One wonders if Sharps "peculiar" susceptibilities were really quite so peculiar as Ernest Rhys would lead us to believe. H. G. Wells thought that a tendency to self-dramatization and role-playing, the adoption of what be calls personas, was one of the most striking characteristics of his generation of writers and thinkers toward the turn of the century.51 Lafcadio Hearn, whose mind and career bear an almost uncanny likeness to Sharps at certain points, found occasion in a letter (1889) to express a psychological and physical distress remarkably similar to Sharps, from the sense of lost, confused identity to the explicit equation of the city with all that was hateful in the civilization. He had been trying to meet a friend in New York and records his failure in words that evoke a surrealist nightmare.
The moment I get into all this beastly machinery called New York, I get caught in some belt and whirled around madly in all directions until I have no sense left. This city drives me crazy, or, if you prefer, crazier; ---I have no peace of mind or rest of body till I get out of it. Nobody can find anybody, nothing seems to be anywhere, everything seems to be mathematics and geometry and enigmatics and confusion worse confounded: architecture and mechanics run mad. One has to live by intuition and run by steam. I think an earthquake might produce some improvement. The so-called improvements in civilization have apparently resulted in making it impossible to see, hear, or find anything out. You are improving yourselves out of the natural world . . . This is frightful, nightmarish, devilish! Civilization is a hideous thing . . . I came in by one door as you went out the other. Now there are cubic miles of cut granite and iron fury between us. I shall at once find a hackman to take me away. I am sorry not to see you, but since you live in hell, what can I do?

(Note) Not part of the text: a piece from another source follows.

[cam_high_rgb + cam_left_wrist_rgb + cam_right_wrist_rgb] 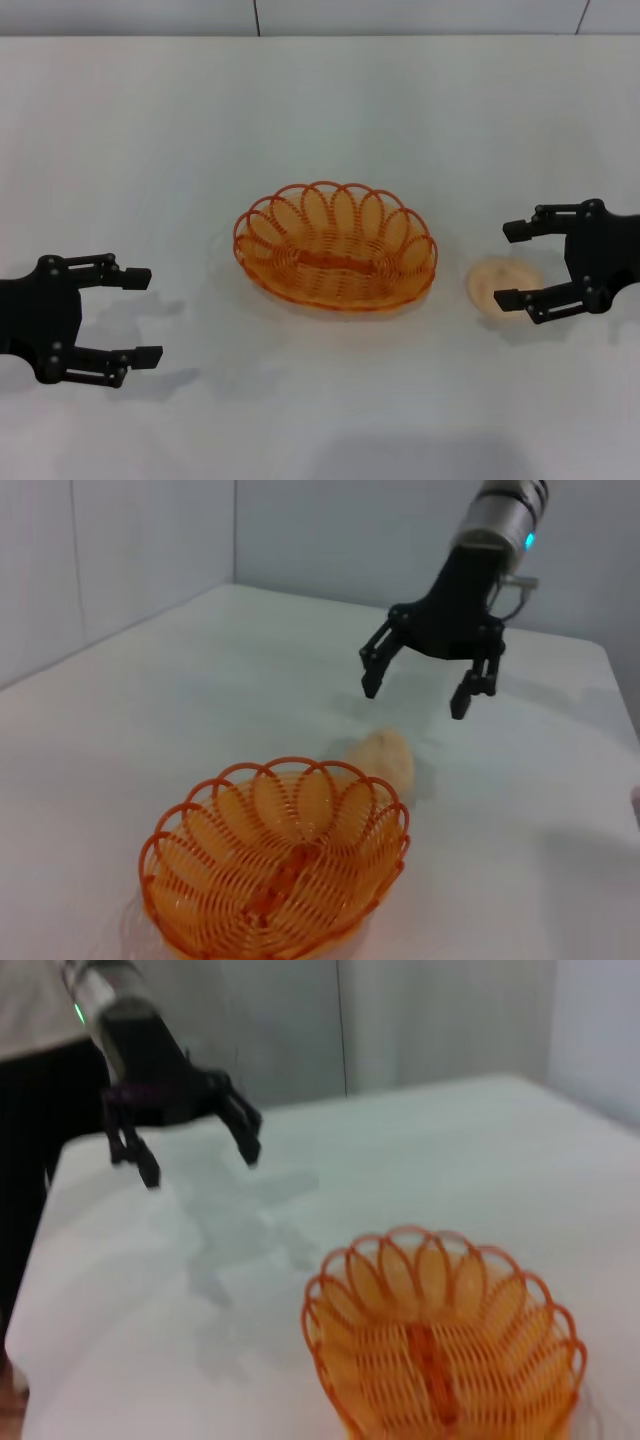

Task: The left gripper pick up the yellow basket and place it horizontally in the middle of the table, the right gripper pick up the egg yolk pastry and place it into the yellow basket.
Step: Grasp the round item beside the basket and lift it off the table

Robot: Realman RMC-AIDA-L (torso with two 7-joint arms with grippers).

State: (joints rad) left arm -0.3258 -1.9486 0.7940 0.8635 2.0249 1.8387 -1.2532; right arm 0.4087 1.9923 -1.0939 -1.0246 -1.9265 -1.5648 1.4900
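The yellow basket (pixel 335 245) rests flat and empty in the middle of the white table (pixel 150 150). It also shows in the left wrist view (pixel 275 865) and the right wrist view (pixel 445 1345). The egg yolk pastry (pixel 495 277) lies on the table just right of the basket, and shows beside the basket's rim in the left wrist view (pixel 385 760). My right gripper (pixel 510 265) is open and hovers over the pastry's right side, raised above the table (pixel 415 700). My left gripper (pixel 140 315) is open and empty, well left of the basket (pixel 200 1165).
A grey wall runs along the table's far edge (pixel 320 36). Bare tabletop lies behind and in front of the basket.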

He seeks emotional relief in representing the landscape in which his spirit might be clear and free:
Perhaps the "protean" uncertainty Rhys ascribed to Sharp might account not only for a record like this, but also for the insatiable travel hunger exhibited by Victorian journalism everywhere and for the frenzied quest by writers of every stamp for a place they could endure. Indeed, had Rhys been reflexive enough to turn his analysis upon himself, he might well have seen how far it went in accounting for his own susceptibility to the power of London.